▶

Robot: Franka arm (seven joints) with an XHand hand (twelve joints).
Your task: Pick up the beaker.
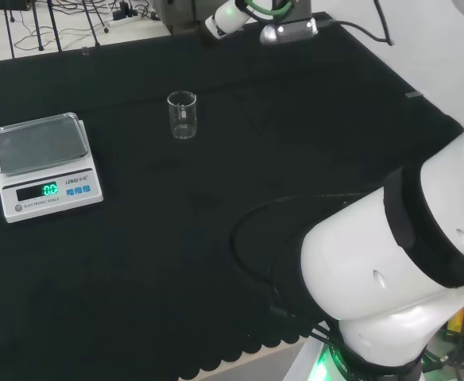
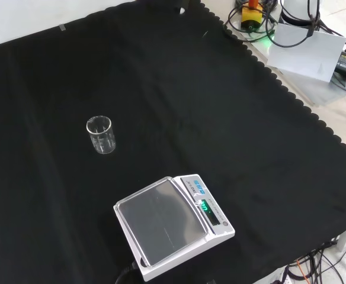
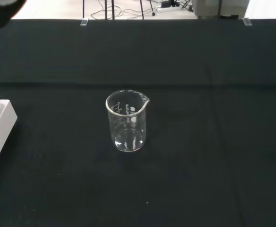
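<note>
Wrist view looks straight at a small clear glass beaker [image 3: 126, 121] standing upright on the black cloth [image 3: 213, 165], its open mouth up and its long side running straight up and down. A little pouring lip pokes out from the rim. It looks empty. No finger touches it, and I cannot tell if the fingers are curled or straight.

From the head view, the beaker [image 1: 182, 114] stands alone, well apart from the white weighing scale [image 1: 44, 165] to its left. In the front view the beaker [image 2: 101, 135] stands farther back than the scale [image 2: 173, 225], with bare cloth all around it.
</note>
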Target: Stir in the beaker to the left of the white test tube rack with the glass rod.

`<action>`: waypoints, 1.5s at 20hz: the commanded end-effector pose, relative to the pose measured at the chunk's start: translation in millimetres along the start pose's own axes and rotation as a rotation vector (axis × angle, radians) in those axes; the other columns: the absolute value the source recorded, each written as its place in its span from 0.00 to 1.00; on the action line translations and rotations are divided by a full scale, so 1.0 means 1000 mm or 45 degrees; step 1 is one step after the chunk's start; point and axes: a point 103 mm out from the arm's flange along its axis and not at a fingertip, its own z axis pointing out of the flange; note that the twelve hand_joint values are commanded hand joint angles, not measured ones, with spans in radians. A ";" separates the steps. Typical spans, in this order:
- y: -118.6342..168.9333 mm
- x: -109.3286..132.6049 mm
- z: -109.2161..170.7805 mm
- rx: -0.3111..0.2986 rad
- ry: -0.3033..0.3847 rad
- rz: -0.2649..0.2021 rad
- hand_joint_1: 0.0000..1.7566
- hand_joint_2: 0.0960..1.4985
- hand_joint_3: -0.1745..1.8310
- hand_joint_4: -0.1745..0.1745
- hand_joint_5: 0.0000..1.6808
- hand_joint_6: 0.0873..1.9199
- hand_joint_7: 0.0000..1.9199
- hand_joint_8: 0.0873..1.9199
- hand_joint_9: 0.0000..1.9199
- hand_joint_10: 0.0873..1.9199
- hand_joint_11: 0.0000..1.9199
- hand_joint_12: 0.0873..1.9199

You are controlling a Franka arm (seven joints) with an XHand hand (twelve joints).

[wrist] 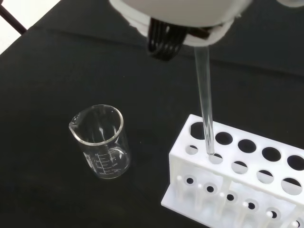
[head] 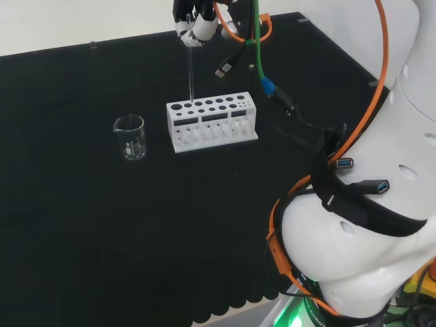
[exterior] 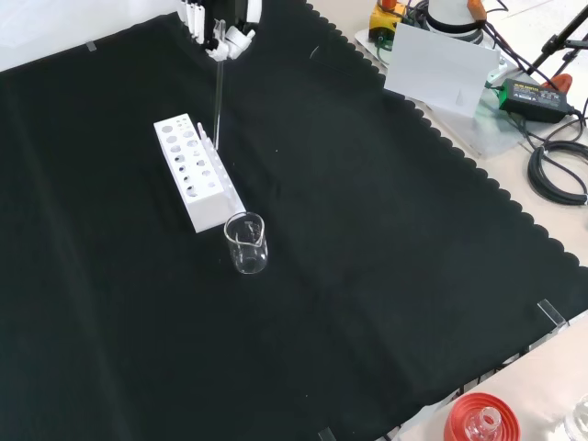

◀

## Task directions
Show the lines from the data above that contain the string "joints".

## Response
Robot: Franka arm (seven joints) with an XHand hand (twelve joints).
You are controlling a Franka arm (seven joints) with an XHand hand (twelve joints).

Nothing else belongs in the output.